THE PROBLEM. Below are entries. Copy exactly the lines running from the line that holds "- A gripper" to the line that holds "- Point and", with both ends included.

RECORDS SUPPLIED below:

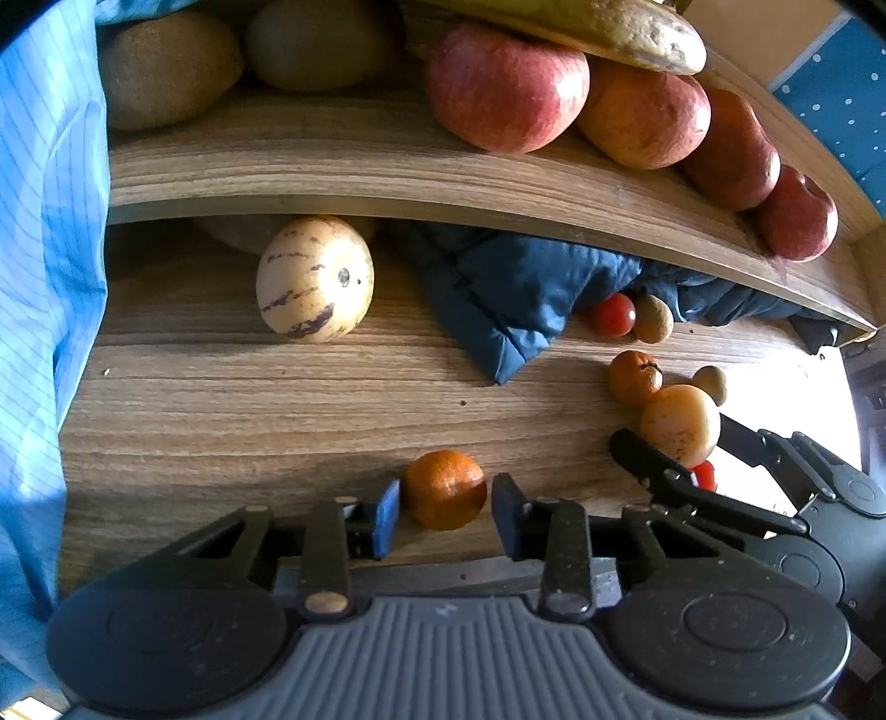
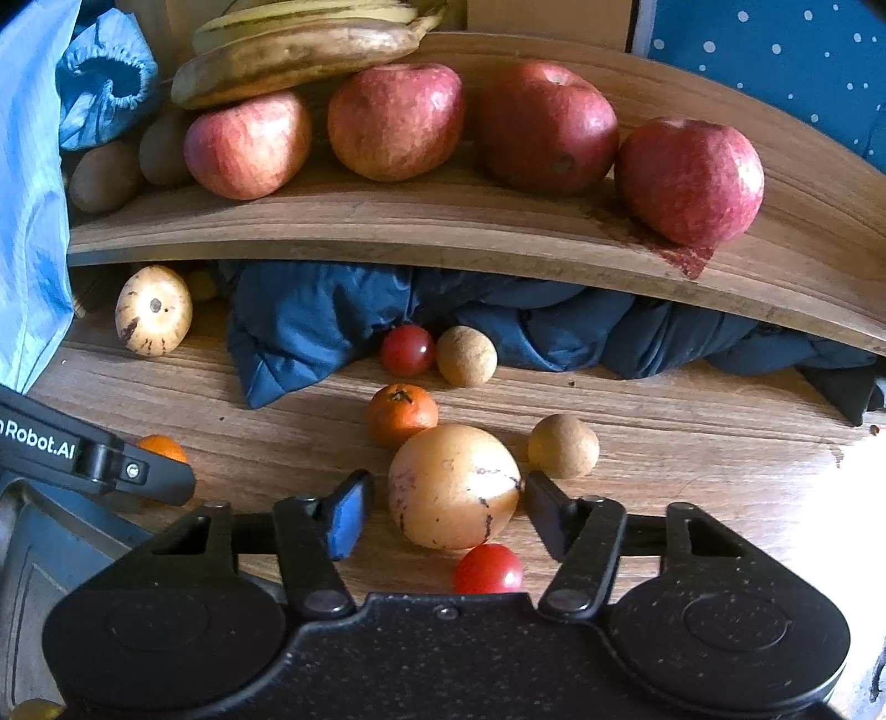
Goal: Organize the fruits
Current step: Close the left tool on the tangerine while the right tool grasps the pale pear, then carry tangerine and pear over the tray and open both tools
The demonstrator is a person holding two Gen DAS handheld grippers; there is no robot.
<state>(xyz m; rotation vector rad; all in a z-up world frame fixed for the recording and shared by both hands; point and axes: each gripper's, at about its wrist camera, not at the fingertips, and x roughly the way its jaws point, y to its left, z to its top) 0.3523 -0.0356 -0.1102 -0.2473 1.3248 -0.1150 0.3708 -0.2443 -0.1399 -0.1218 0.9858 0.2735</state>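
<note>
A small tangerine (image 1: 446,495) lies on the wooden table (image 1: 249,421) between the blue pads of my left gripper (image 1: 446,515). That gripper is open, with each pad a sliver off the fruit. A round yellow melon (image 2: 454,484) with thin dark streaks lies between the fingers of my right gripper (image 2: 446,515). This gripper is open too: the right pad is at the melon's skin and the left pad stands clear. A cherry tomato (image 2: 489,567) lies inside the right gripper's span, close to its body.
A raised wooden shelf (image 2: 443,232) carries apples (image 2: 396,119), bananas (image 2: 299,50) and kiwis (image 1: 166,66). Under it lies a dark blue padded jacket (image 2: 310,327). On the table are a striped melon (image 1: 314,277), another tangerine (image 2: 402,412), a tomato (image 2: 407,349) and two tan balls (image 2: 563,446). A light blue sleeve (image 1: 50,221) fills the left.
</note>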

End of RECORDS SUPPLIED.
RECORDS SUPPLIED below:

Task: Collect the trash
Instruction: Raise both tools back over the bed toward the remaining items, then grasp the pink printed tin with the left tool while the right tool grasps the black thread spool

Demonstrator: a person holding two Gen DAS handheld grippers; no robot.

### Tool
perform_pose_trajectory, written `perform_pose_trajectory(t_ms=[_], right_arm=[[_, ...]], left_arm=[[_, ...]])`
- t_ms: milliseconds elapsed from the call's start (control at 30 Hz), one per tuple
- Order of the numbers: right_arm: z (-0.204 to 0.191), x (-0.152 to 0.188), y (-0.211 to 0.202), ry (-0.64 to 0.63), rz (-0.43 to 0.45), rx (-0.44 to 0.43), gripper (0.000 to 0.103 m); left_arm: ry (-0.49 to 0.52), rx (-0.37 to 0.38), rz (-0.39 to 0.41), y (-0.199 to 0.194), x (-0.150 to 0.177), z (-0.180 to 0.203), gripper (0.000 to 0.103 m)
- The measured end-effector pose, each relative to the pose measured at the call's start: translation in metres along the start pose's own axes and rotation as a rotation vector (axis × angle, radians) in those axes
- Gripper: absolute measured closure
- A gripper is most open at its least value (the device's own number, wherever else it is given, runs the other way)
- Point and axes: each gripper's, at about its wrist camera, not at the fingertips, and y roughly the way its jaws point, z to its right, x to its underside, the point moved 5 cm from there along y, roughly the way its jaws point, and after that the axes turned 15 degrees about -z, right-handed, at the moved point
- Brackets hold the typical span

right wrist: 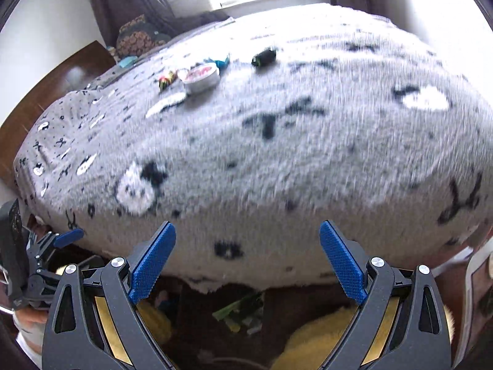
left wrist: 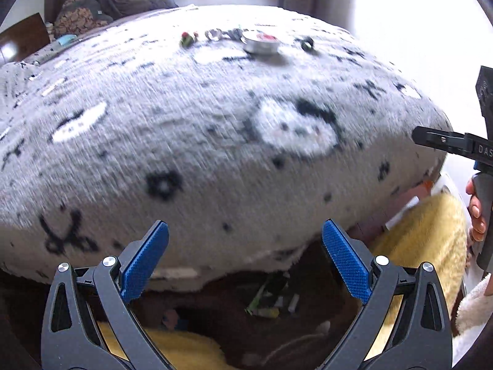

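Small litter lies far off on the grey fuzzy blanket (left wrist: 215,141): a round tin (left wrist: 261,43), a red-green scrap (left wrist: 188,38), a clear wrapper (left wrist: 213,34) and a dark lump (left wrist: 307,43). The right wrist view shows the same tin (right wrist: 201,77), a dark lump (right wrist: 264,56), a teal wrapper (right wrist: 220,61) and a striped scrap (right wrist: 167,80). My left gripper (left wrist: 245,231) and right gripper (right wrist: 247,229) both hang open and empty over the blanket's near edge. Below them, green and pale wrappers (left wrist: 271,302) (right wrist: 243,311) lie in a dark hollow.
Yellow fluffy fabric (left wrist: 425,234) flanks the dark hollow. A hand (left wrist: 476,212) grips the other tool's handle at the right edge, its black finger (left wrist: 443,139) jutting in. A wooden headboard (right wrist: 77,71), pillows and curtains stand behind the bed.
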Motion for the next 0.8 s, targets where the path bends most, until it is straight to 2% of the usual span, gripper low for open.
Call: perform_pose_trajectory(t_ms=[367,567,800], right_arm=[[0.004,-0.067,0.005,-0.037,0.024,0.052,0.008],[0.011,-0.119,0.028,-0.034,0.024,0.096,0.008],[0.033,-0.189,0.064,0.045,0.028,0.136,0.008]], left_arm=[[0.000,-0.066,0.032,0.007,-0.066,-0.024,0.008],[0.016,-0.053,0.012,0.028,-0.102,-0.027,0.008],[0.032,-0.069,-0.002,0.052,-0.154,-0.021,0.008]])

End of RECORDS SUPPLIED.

EXERCISE SOLUTION.
- A gripper is most open at its least value (the device's own number, wherever else it is given, runs the other way)
- Point and axes: each gripper's, at about its wrist camera, not at the fingertips, and y roughly the way its jaws point, z to its right, x to its underside, the point moved 5 cm from there along y, roughly the way its jaws point, and after that the axes turned 15 degrees about -z, right-handed, at the moved point

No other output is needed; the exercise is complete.